§ **WORK TO BE COMPLETED**
Write out nothing but the lines from the first line of the entries below through the line with "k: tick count"; no pictures go in.

────────────────────

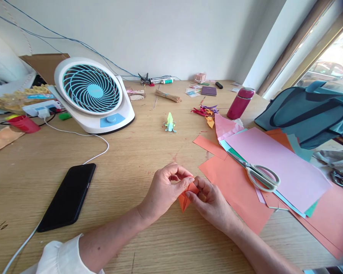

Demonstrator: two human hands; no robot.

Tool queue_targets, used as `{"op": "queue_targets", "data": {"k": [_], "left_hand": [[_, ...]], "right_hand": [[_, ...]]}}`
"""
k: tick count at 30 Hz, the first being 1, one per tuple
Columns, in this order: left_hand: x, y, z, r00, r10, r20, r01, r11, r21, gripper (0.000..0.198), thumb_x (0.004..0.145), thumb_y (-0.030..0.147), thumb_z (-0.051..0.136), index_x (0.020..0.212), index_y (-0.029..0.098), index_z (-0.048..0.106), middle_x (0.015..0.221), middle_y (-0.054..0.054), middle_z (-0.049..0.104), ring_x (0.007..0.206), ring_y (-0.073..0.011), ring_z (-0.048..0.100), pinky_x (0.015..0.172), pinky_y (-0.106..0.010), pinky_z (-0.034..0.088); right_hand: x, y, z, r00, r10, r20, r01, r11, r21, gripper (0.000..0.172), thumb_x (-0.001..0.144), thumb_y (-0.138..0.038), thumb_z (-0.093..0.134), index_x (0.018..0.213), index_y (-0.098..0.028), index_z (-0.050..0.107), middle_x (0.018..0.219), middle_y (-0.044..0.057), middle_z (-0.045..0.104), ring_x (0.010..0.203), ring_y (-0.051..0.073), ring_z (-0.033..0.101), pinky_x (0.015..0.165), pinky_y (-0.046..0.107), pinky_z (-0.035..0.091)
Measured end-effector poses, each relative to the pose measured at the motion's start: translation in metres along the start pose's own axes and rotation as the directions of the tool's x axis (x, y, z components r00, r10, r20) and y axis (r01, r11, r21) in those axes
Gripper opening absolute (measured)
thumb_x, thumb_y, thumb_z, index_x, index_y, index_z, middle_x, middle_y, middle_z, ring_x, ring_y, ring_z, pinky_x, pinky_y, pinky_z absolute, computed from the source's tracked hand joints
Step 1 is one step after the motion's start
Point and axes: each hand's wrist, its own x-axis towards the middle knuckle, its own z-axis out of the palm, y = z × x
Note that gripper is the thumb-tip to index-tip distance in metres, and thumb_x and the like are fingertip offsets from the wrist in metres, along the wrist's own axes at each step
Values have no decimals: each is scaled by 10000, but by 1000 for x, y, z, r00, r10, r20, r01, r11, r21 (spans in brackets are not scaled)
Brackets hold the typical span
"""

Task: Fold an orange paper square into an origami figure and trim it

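Observation:
Between both hands, just above the wooden table (125,182), is a small piece of folded orange paper (184,202) with a pointed end facing me. My left hand (171,184) pinches its upper edge between thumb and fingers. On the right side, my right hand (210,198) grips the same paper with the thumb in front and bent fingers behind. The fingers hide part of the folds. Right of my hands lie orange sheets (237,194) and a pink sheet (286,167), with scissors (257,173) resting on top.
A small green and blue folded paper figure (170,122) stands ahead. To the left are a fan (94,95) and a black phone (67,198) on a white cable. A red bottle (240,103), colourful paper scraps (207,112) and a teal bag (305,110) stand at the right.

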Motion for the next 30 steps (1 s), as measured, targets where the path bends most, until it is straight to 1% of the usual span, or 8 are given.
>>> {"op": "queue_targets", "data": {"k": [3,8,11,17,20,22,26,30], "left_hand": [[-1,0,0,1000,-26,8,27,999,-20,118,825,254,685,748,165,692,777,-19,677,713,-136,601,680,-252,469],[-2,0,0,1000,-17,17,18,998,-54,162,838,267,685,721,156,666,755,-9,647,692,-120,572,659,-240,453],[-2,1,0,1000,-12,22,14,997,-78,177,844,264,673,708,156,636,742,-1,625,688,-113,554,655,-232,448],[0,0,-2,996,-55,65,63,991,-121,222,849,299,664,705,157,572,703,19,575,633,-95,469,608,-227,395],[3,0,-6,987,-95,127,113,982,-150,238,851,362,672,758,148,627,720,2,590,673,-113,494,632,-239,399],[5,0,-9,983,-120,137,142,977,-157,265,863,407,658,834,146,687,759,-17,620,724,-133,522,683,-255,414],[9,1,-12,992,-109,69,117,985,-124,368,937,446,538,848,160,751,807,-45,664,799,-161,553,777,-285,429],[9,1,-11,995,-91,39,94,990,-101,371,956,401,499,834,165,757,793,-43,673,802,-165,574,784,-281,439]], "right_hand": [[0,-2,0,1000,0,-1,0,1000,-19,173,904,-318,600,781,-218,530,742,-4,551,687,149,483,592,270,380],[0,-3,1,1000,-19,-3,19,999,-37,168,906,-314,587,781,-220,527,735,0,568,691,155,494,593,273,390],[-1,-5,1,1000,-22,-6,22,997,-79,187,902,-306,584,754,-220,508,711,-7,541,664,146,468,569,264,370],[-2,-6,1,1000,-6,-4,5,993,-118,187,893,-279,583,748,-214,486,700,-18,503,647,129,432,543,245,333],[-2,-4,0,1000,0,-3,0,997,-76,188,901,-290,578,760,-207,487,715,-19,487,658,125,431,561,244,345],[-1,-2,-1,1000,0,-3,0,1000,-18,189,914,-318,573,783,-200,505,737,-16,486,673,126,436,582,248,358],[2,0,-3,1000,-13,-9,13,997,76,211,921,-351,581,796,-192,520,759,-12,487,695,130,445,612,254,368],[3,0,-3,1000,-12,-3,12,996,86,217,921,-355,589,797,-191,522,775,-5,498,710,136,449,627,259,370]]}}
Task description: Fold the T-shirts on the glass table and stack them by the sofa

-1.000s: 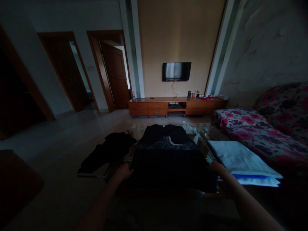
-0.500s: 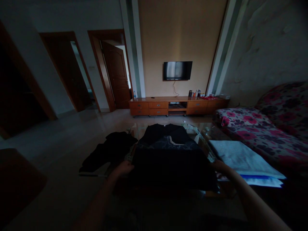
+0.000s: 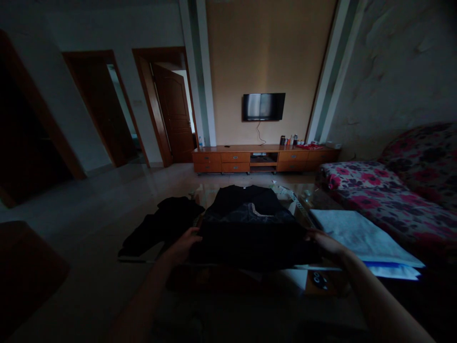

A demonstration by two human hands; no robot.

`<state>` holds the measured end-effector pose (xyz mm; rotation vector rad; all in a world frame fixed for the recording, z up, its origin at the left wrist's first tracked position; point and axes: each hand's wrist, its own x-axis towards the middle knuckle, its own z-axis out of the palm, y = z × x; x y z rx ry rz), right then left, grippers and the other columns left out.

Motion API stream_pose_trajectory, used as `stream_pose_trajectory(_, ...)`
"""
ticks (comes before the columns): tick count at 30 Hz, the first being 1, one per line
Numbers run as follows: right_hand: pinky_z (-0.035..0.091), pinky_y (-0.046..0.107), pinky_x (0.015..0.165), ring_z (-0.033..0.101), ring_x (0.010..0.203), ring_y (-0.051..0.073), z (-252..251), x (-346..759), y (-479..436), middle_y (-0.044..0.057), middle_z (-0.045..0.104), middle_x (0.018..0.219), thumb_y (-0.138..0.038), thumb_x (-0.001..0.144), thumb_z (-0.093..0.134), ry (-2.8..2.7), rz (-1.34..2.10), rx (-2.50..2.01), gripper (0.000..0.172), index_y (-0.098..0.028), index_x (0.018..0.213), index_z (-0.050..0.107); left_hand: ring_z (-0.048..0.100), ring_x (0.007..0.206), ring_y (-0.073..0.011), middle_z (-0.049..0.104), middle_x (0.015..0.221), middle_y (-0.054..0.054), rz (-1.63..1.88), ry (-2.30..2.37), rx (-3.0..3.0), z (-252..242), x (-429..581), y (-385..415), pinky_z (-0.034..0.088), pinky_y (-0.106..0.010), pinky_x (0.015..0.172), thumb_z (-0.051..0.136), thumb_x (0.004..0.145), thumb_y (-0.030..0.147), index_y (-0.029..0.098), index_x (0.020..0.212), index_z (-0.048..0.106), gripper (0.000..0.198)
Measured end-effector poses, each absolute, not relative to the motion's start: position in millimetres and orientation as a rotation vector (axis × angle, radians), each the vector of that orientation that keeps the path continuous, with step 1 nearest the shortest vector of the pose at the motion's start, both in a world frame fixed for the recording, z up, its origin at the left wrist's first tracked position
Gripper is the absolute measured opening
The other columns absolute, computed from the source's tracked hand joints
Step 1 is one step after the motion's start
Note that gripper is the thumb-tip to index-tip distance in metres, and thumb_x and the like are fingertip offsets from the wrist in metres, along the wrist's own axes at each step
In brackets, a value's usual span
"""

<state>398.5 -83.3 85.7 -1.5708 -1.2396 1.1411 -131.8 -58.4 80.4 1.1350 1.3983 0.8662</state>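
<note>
A dark garment (image 3: 250, 224) with a pale neckline trim lies spread on a glass coffee table (image 3: 214, 193). My left hand (image 3: 185, 244) grips the garment's near left edge. At the near right edge my right hand (image 3: 323, 242) is closed on the same cloth. The near part of the garment is lifted off the table and folded toward the far side. The room is dim, so the fingers show only in outline.
A second dark garment (image 3: 160, 224) hangs over the table's left side. Folded pale cloth (image 3: 357, 236) lies stacked at the right. A floral sofa (image 3: 392, 190) stands on the right, a wooden TV cabinet (image 3: 264, 158) at the far wall, and open doors (image 3: 171, 109) on the left.
Both hands have moved forward and up with the garment's near edge, folding it over itself. The table's near edge now shows below the cloth.
</note>
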Motion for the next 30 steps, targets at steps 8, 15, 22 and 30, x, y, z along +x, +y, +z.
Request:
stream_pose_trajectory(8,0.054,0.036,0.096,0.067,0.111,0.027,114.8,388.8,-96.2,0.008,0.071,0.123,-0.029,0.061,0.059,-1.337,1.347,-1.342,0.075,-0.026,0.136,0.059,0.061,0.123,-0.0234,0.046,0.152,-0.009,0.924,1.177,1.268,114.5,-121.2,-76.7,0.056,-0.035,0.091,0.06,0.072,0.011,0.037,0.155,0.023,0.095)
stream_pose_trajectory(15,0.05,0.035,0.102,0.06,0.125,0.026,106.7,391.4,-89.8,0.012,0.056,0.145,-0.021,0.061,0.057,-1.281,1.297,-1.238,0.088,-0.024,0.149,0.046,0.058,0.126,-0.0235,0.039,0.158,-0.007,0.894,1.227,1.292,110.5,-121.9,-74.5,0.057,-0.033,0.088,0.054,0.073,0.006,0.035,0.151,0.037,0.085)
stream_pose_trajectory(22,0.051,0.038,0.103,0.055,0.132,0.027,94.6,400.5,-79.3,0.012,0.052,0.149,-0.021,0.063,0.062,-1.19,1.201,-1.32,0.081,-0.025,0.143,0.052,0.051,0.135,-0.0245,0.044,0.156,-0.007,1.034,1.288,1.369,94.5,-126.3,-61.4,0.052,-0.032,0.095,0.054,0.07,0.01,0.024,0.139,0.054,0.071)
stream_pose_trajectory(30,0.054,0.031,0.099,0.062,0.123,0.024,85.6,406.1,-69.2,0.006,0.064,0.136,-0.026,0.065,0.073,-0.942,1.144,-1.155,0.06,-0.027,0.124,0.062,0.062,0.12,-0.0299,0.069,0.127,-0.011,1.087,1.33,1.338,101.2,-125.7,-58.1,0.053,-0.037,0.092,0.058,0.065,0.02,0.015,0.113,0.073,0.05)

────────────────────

§ **SOLUTION TO THIS EXERCISE**
Demonstrator: two human hands; no robot.

Tool queue_targets, used as `{"op": "queue_targets", "data": {"k": [_], "left_hand": [[_, ...]], "right_hand": [[_, ...]]}}`
"""
k: tick count at 30 Hz, the first being 1, one per tuple

Nothing more belongs to this answer.